> Problem to work on: Transcribe the whole listing without a single picture.

> Dataset content:

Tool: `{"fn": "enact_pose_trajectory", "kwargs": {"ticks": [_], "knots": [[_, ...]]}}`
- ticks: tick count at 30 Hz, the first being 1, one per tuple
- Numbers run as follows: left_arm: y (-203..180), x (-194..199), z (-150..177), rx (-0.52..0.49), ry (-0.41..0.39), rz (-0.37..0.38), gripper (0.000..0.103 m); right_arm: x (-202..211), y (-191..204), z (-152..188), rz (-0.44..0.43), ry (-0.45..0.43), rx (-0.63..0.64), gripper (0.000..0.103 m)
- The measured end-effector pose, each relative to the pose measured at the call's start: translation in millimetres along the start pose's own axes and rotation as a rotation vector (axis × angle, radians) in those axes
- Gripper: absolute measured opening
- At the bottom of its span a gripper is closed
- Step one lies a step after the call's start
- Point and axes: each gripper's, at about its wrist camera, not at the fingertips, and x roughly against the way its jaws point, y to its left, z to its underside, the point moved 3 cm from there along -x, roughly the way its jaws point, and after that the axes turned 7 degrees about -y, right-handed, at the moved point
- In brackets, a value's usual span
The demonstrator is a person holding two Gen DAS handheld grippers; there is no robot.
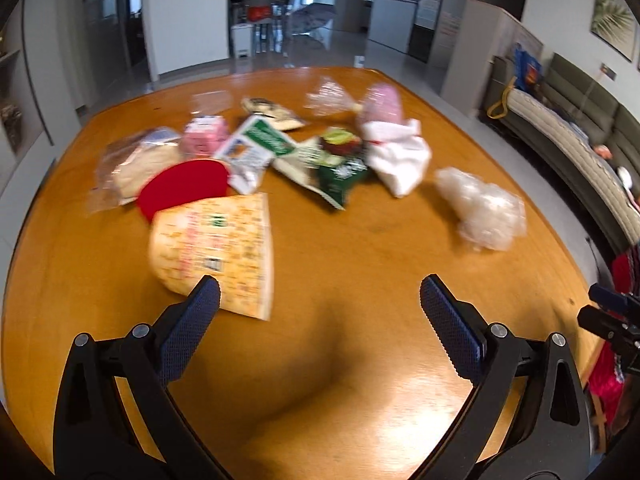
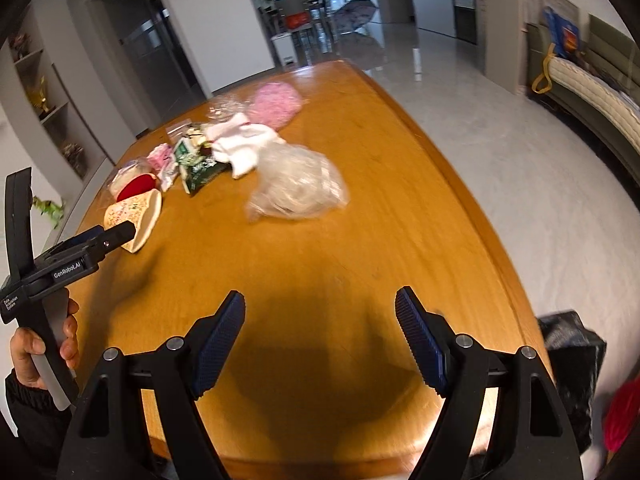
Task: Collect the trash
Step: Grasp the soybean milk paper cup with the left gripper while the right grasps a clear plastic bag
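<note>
Both claws are released and nothing is grasped: the left claw [image 1: 320, 296] is aimed at the paper cup [image 1: 212, 252] lying left of centre, probably for pickup. Trash is scattered across the upper bench [image 1: 360, 248]; the right claw [image 2: 320, 308] is held below the clear plastic bag [image 2: 298, 184].

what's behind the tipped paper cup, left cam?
Directly behind the paper cup lies a red round piece, its near edge covered by the cup. Beyond that sits a clear bag with something pale inside. The cup's interior isn't visible.
</note>
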Motion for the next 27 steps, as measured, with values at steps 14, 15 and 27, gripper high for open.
{"fn": "enact_pose_trajectory", "kwargs": {"ticks": [14,15,27], "knots": [[36.8,-43.3,-11.5,-0.155,0.015,-0.164,0.097,-55.5,42.5,-42.1,-0.068,0.025,0.1,0.081],[37.4,-43.5,-11.3,-0.167,0.017,-0.171,0.097,-58.6,44.2,-45.9,-0.063,0.022,0.107,0.081],[105.0,-51.1,-4.9,0.301,0.183,-0.03,0.097,-67.4,47.6,-52.9,-0.072,0.029,0.121,0.081]]}}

> Answer box:
Tool: `{"fn": "enact_pose_trajectory", "kwargs": {"ticks": [_], "knots": [[_, ...]]}}`
- ticks: tick count at 30 Hz, the first being 1, one per tuple
- Numbers run as follows: left_arm: y (-203..180), x (-194..199), z (-150..177), rx (-0.52..0.49), ry (-0.41..0.39), rz (-0.37..0.38), gripper (0.000..0.103 m); right_arm: x (-202..211), y (-191..204), z (-152..188), rz (-0.44..0.43), ry (-0.45..0.43), rx (-0.63..0.64), gripper (0.000..0.103 m)
- The measured end-effector pose, each relative to the pose measured at the call's start: translation in millimetres along the start pose's own axes and rotation as a rotation vector (axis × angle, radians) in those axes
- Gripper: absolute measured opening
- At the bottom of its span a gripper is closed
- Step one lies a step after the call's start
- Point and axes: each gripper's, at about its wrist camera, not at the fingertips, and x roughly against the way its jaws point, y to its left, z to its underside, the point moved 3 cm from there along -x, roughly the way its jaws point, and after that the axes turned 7 degrees about -y, right-handed, at the moved point
- In brackets, a value's usual span
The demonstrator is a person holding two Gen DAS handheld grippers; there is no robot.
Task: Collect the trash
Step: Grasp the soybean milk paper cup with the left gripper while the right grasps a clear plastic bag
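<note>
Both claws are released and nothing is grasped: the left claw [image 1: 320, 296] is aimed at the paper cup [image 1: 212, 252] lying left of centre, probably for pickup. Trash is scattered across the upper bench [image 1: 360, 248]; the right claw [image 2: 320, 308] is held below the clear plastic bag [image 2: 298, 184].

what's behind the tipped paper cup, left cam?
Directly behind the paper cup lies a red round piece, its near edge covered by the cup. Beyond that sits a clear bag with something pale inside. The cup's interior isn't visible.
</note>
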Motion for the next 27 steps, as measured, with values at steps 14, 15 and 27, gripper high for open.
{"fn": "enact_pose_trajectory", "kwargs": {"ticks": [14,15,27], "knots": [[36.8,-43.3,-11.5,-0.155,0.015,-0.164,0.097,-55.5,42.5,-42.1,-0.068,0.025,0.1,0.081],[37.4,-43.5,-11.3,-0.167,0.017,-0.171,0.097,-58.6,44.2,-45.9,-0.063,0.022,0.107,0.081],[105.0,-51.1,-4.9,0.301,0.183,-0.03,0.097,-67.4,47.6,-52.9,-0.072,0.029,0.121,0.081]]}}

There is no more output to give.